However, for purposes other than targeting, such as labeling of viral particles or tagging for enrichment purposes, this technique still holds appeal. A GFP-Env chimeric protein, containing the sequence of enhanced GFP fused to the N-terminus of the amphotropic 4070A Env of MLV has been generated and in this case viral particles retained their natural infection range (Spitzer et al. 2003). The construct was used to stain viral receptor-carrying cells and may be used for monitoring the dynamics of virus-cell interactions (Spitzer et al., 2003). An interesting aspect is, that the “virion-targeting functions” of chimeric proteins may not necessarily have to be provided by RV/LV Env proteins, but could also be provided by the use of cellular proteins present or enriched in viral membranes such as Tsg-101 (see Table 2).

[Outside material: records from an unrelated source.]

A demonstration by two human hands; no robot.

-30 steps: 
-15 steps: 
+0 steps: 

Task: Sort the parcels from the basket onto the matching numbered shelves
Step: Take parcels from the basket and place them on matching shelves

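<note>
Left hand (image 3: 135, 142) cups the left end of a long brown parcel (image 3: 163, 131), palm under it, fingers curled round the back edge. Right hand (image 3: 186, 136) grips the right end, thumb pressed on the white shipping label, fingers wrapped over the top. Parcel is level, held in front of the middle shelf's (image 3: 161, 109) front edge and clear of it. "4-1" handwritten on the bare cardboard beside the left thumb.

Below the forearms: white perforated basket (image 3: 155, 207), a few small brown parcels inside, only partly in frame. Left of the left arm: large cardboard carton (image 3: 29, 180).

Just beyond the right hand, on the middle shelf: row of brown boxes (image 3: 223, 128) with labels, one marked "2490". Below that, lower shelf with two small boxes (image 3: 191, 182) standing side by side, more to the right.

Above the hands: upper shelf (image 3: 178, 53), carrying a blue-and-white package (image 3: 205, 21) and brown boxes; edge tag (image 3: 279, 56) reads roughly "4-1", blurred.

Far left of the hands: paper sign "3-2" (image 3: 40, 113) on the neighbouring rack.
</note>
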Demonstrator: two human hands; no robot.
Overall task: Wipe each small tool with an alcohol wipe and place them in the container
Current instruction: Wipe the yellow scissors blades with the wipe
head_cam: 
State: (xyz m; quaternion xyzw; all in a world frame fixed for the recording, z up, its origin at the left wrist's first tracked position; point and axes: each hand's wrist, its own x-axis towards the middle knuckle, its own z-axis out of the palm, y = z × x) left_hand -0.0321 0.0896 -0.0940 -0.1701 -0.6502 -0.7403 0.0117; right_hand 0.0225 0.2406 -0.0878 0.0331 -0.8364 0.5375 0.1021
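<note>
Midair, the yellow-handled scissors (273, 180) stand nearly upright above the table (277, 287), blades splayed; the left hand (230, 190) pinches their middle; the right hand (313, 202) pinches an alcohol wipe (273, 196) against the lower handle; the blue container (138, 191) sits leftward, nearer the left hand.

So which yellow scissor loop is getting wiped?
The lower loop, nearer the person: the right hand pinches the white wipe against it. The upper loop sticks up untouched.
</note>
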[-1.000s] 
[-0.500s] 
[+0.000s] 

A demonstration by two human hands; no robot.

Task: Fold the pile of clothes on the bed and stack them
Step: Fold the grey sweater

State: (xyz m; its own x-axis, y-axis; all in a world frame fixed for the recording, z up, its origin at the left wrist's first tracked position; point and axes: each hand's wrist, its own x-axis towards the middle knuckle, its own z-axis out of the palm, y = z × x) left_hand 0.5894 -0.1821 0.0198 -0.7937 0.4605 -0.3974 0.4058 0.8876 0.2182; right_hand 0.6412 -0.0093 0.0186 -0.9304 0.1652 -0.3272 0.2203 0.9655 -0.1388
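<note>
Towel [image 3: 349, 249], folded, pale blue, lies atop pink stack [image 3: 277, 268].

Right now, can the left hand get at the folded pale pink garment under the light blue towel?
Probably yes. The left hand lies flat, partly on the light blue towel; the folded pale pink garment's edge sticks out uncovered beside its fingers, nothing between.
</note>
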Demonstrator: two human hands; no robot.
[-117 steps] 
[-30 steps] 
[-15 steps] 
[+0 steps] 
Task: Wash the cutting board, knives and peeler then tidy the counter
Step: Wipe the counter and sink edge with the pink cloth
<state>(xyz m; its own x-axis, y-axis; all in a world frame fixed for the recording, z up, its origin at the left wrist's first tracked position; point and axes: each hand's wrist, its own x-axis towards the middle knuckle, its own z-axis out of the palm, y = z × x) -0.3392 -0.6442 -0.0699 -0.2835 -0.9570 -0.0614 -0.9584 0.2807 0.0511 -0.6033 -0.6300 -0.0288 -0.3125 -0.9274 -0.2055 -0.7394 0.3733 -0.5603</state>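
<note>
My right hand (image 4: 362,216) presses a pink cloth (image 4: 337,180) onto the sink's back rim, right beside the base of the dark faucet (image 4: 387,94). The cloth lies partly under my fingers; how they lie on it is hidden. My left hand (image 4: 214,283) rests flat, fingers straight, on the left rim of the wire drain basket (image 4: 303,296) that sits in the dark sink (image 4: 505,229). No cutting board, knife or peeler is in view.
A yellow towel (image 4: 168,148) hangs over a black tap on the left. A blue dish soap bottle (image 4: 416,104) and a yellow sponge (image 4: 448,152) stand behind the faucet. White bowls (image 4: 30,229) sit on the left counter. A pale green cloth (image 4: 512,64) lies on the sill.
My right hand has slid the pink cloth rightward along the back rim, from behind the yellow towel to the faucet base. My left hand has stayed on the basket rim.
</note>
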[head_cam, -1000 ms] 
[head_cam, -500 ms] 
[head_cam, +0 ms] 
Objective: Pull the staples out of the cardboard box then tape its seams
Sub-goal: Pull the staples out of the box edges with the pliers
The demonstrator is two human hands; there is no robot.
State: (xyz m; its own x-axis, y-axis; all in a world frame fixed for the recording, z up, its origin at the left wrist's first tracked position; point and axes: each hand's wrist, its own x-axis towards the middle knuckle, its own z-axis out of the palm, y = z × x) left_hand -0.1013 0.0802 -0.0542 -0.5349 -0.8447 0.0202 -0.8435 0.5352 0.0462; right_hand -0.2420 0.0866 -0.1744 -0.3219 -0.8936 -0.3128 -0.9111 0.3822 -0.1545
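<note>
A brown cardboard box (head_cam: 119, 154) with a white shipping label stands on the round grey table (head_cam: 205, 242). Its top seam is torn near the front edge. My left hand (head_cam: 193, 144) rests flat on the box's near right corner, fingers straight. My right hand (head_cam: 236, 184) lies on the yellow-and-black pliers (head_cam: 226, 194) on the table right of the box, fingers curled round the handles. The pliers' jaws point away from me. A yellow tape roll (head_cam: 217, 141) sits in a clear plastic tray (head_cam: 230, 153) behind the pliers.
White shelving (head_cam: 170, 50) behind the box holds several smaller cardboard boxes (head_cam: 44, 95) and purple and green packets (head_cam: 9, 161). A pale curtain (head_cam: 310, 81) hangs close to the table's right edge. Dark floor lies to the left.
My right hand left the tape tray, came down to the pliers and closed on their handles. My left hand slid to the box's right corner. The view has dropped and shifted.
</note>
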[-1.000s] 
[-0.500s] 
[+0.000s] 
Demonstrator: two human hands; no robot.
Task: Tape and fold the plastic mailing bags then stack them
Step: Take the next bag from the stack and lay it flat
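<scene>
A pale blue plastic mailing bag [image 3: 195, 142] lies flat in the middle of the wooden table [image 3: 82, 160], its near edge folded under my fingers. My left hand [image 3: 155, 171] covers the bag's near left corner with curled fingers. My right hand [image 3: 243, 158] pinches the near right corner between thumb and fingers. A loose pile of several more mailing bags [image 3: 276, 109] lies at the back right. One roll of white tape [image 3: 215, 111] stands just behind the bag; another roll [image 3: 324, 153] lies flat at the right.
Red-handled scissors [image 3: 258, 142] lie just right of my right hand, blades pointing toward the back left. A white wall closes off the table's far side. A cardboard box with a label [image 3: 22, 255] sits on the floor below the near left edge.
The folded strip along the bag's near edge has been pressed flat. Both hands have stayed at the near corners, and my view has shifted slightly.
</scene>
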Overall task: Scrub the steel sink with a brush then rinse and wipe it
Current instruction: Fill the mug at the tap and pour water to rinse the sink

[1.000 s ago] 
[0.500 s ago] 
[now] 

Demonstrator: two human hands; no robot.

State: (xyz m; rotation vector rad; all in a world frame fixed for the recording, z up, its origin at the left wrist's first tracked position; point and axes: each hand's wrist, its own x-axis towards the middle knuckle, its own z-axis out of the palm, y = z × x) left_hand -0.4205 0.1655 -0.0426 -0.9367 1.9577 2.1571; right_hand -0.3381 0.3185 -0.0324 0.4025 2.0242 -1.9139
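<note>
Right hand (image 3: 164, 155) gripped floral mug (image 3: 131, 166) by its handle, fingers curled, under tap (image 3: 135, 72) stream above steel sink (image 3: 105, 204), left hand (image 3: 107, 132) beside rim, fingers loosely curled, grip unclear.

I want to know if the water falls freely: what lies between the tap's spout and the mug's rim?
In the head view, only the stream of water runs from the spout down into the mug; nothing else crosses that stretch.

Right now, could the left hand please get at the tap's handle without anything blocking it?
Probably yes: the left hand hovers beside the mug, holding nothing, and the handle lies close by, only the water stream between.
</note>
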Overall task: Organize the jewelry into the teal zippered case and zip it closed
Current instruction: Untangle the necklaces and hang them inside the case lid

Alternatively, virion-targeting function may be provided by GPI-anchoring (see section 2.4.) or indeed, by making use of mixed modifications using fusion proteins of non-RV/LV glycoproteins, such as Sindbis virus (Morizono et al. 2009b; Pariente et al. 2007) influenza (Lin et al. 2001; L. Yang et al. 2006b) or measles virus (Anliker et al. 2010; Frecha et al. 2008) with engineered novel binding properties. In these cases the wild-type binding specificity was destroyed and replaced with molecules conferring specific targeting to molecules such as integrin (Morizono et al. 2009a) or the B lymphocyte marker CD20 (Anliker et al. 2010). In these cases, membrane fusion activity is inhibited to a lesser degree by the change in binding properties. For Sindbis and influenza, virus fusion is triggered by a decrease in pH. First in vivo experiments indicatedthat such vectors can be used for targeting applications (Anliker et al. 2010; L. Yang et al. 2006b) (see also section 3.5.)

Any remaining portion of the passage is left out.